● **TRY IT**
When a line of the records below contains the string "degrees", copy that whole line.

Collection entries:
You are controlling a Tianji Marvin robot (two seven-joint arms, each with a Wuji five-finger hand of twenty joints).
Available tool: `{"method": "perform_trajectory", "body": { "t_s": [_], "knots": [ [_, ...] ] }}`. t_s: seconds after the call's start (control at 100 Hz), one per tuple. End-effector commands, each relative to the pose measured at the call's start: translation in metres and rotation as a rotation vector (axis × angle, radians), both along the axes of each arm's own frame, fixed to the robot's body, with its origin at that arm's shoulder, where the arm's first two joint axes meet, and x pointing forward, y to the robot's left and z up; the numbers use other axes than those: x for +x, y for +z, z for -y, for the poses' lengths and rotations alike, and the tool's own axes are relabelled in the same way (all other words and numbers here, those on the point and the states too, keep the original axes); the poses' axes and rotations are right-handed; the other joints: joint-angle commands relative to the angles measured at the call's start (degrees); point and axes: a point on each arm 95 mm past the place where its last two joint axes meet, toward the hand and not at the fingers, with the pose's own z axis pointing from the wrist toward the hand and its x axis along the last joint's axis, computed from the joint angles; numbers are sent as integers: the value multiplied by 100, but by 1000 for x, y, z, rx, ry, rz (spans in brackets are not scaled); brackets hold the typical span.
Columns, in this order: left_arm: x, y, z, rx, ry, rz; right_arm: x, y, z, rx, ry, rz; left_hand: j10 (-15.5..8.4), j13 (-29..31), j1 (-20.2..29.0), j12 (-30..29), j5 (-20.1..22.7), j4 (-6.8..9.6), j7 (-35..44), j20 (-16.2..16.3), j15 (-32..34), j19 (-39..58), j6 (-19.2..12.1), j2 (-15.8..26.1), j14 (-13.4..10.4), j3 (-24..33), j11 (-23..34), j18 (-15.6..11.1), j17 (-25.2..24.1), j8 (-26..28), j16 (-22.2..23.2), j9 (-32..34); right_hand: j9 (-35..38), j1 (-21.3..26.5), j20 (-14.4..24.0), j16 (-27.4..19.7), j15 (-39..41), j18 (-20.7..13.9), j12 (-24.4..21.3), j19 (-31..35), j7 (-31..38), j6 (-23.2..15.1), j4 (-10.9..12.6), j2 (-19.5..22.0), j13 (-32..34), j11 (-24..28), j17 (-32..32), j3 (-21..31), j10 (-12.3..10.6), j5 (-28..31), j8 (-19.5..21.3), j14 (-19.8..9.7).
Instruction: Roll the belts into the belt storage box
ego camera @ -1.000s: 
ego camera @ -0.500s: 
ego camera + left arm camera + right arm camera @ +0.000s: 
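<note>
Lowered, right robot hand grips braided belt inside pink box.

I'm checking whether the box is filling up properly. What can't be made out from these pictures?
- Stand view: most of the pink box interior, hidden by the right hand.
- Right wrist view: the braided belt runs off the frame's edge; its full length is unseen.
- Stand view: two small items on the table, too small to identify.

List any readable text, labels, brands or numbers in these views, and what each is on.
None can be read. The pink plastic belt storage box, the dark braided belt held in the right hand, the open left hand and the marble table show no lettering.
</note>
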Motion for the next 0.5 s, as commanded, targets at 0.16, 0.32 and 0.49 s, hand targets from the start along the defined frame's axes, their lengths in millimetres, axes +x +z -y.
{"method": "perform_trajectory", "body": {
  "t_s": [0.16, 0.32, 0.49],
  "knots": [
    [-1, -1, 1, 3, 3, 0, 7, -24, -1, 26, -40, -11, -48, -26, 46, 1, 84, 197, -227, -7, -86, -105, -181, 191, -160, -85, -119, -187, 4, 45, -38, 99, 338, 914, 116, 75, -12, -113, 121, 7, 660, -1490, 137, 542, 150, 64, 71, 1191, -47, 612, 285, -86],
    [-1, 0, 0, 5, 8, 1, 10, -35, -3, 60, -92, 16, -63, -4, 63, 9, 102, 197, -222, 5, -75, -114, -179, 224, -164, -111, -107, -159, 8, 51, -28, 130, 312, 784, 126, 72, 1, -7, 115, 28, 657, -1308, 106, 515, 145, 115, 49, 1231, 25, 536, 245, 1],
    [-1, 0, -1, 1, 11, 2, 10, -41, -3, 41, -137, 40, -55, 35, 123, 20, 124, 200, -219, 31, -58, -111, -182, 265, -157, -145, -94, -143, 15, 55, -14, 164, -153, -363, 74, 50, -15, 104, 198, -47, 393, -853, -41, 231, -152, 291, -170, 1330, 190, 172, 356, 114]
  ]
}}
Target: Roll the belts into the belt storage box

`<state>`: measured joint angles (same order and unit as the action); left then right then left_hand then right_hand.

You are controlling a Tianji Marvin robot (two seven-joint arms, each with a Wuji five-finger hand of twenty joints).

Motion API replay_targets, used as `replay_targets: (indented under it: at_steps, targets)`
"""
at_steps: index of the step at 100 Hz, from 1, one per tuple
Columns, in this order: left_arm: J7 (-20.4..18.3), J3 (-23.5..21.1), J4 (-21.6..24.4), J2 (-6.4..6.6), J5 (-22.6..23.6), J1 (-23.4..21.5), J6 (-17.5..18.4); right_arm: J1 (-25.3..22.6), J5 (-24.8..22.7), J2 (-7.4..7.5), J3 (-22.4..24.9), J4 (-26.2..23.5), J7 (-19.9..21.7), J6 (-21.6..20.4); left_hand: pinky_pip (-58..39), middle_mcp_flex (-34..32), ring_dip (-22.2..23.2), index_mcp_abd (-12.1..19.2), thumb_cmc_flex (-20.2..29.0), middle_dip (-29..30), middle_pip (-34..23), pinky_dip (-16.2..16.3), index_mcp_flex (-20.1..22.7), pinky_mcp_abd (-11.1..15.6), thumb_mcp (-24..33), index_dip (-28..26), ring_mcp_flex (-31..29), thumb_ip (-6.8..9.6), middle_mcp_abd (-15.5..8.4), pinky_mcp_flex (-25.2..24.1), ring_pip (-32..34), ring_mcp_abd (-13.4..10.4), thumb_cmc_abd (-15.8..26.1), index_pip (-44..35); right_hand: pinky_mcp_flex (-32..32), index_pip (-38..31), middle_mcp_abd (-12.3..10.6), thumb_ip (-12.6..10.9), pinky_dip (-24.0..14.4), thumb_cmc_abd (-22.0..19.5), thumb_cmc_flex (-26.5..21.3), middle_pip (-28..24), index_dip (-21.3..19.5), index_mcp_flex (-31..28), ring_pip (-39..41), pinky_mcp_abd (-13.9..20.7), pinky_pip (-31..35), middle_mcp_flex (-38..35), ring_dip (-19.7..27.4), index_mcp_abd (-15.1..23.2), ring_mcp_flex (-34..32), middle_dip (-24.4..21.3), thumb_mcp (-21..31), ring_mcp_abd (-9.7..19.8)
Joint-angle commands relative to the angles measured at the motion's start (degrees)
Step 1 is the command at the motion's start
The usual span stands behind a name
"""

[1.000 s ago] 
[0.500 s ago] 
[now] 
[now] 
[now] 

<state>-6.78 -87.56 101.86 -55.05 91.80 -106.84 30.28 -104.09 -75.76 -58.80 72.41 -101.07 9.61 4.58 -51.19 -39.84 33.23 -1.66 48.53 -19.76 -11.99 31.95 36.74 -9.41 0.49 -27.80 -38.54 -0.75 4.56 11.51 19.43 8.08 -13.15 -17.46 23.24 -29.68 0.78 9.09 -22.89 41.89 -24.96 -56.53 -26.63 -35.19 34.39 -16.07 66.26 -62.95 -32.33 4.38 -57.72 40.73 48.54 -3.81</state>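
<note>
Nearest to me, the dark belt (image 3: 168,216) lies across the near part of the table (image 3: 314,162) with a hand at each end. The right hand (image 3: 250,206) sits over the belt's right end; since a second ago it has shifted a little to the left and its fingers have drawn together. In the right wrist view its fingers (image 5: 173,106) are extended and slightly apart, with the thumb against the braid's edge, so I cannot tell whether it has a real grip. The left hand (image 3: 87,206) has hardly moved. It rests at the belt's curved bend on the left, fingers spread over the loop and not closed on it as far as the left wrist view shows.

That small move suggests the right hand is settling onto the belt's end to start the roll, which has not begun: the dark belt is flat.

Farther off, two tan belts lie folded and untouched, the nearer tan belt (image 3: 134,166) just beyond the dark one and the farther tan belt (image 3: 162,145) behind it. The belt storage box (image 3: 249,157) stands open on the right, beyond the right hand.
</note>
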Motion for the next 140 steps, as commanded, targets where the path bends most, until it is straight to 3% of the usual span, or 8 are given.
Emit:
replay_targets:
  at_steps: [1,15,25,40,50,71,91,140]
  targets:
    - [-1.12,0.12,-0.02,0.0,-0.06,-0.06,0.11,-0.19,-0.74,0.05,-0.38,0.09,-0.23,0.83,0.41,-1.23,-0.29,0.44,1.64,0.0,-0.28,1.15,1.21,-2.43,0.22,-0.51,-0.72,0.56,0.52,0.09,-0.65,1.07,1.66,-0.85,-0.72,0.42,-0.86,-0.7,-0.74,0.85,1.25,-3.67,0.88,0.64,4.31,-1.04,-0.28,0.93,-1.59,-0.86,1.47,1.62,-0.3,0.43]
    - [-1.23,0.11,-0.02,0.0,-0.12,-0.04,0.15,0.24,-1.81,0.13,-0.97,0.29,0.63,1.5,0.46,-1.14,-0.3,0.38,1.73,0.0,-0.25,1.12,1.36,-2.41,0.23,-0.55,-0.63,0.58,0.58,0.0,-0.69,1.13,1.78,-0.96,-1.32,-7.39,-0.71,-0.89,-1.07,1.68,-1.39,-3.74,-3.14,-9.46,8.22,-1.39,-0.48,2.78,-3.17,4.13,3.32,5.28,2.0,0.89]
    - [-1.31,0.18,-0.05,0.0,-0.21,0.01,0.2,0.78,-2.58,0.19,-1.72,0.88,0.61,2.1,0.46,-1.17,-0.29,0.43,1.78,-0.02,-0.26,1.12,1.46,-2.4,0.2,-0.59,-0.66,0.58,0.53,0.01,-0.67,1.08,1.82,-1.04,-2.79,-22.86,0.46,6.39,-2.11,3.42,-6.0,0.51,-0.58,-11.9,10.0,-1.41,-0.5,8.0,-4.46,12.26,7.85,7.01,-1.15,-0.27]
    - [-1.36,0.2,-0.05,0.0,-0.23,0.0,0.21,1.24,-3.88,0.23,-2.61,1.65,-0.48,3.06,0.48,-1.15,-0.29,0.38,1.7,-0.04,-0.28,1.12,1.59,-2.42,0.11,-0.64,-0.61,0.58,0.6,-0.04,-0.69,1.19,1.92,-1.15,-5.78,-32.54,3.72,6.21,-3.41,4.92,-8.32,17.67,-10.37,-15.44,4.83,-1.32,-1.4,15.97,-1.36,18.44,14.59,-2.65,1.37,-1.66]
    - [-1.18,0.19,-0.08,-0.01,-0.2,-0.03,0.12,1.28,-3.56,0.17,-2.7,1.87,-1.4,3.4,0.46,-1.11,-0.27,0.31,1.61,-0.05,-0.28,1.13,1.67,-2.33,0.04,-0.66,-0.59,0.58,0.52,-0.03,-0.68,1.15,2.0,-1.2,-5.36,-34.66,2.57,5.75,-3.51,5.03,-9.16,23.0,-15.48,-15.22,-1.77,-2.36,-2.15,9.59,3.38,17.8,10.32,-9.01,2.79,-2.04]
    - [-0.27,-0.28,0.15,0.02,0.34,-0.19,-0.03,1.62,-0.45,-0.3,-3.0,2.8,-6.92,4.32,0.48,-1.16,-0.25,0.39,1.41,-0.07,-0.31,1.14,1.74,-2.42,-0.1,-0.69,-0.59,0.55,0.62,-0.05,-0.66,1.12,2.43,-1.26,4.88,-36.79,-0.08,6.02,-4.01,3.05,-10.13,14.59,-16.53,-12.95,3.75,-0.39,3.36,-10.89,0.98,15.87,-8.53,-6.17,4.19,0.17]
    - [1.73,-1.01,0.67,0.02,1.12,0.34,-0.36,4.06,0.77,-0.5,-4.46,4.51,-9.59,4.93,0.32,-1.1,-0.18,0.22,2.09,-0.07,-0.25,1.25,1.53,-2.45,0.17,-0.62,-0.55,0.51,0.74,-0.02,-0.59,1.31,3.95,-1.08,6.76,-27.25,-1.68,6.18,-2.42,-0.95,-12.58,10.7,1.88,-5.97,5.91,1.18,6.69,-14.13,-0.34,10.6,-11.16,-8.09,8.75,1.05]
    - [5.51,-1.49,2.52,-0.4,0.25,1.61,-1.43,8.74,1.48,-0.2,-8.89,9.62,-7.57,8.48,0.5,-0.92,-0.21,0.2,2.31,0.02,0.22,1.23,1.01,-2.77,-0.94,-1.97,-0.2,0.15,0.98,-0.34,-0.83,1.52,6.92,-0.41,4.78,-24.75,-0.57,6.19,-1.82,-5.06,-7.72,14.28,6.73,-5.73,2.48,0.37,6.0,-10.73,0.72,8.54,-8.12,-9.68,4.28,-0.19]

● **RESULT**
Available tool: `{"method": "perform_trajectory", "body": { "t_s": [_], "knots": [ [_, ...] ] }}`. t_s: seconds after the call's start (control at 100 Hz), one per tuple. End-effector commands, each relative to the pose measured at the call's start: translation in metres and rotation as a rotation vector (axis × angle, radians), both along the axes of each arm's own frame, fixed to the robot's body, with its origin at that arm's shoulder, where the arm's first two joint axes meet, and x pointing forward, y to the robot's left and z up; the numbers use other axes than those: x for +x, y for +z, z for -y, for the poses' lengths and rotations alike, and the tool's own axes are relabelled in the same way (all other words and numbers here, those on the point and the states too, keep the original axes); the poses' axes and rotations are right-handed; the other joints: joint-angle commands relative to the angles measured at the call's start (degrees); point and axes: a point on each arm 95 mm past the place where its last two joint axes meet, toward the hand and not at the fingers, with the pose's own z axis pointing from the wrist toward the hand and its x axis along the last joint's axis, computed from the joint angles; numbers are sent as integers: the value multiplied by 100, but by 1000 for x, y, z, rx, ry, rz (spans in brackets are not scaled); brackets hold the typical span.
Joint-angle commands relative to the angles measured at the motion's start (degrees)

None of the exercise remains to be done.